W niedzielę pasażerowie lotu numer 2059 przeżyli prawdziwy horror. 44-letni pilot po służbie próbował podczas lotu uruchomić system przeciwpożarowy, co spowodowałoby zatrzymanie pracy silników i w konsekwencji doprowadziłoby do katastrofy. Teraz mężczyzna tłumaczy się, że na 48 godzin przed lotem wziął „magiczne grzyby”, które wpłynęły na jego zachowanie.
Na pokładzie samolotu linii Alaskan Airlines na trasie z Paine Field do San Francisco nieomal nie doszło do tragedii. 44-letni pilot, który akurat nie był na służbie, w trakcie lotu próbował uruchomić system przeciwpożarowy. Miałoby to w efekcie spowodować wyłączenie silników, co prawdopodobnie doprowadziłoby do katastrofy, w której zginęliby wszyscy ludzie znajdujący się na pokładzie. Jednak dzięki szybkiej reakcji personelu, do tragedii nie doszło, a mężczyzna został obezwładniony.

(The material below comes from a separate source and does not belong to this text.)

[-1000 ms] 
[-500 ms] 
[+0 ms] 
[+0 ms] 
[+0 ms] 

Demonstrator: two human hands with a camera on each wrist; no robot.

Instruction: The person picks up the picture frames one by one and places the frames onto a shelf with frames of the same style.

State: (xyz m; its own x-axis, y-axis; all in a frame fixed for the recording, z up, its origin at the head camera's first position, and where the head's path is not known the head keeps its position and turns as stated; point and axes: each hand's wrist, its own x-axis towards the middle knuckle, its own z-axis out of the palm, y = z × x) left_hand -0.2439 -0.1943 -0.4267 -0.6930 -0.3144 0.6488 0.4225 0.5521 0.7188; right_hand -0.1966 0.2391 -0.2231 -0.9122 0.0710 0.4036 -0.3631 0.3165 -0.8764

Pilot, Joseph Emerson został zatrzymany przez przedstawicieli służb po tym, jak samolot wylądował awaryjnie na lotnisku w Portland. Mężczyzna usłyszał 83 zarzuty usiłowania zabójstwa oraz 83 zarzuty lekkomyślnego narażenia na niebezpieczeństwo pasażerów i członków załogi, oraz zarzut narażenia na zniszczenie samolotu. Do tej pory nie wiadomo było, co skłoniło Emersona do podjęcia próby spowodowania tragicznej w skutkach katastrofy. W grę jednak wchodziły poważne zaburzenia psychiczne.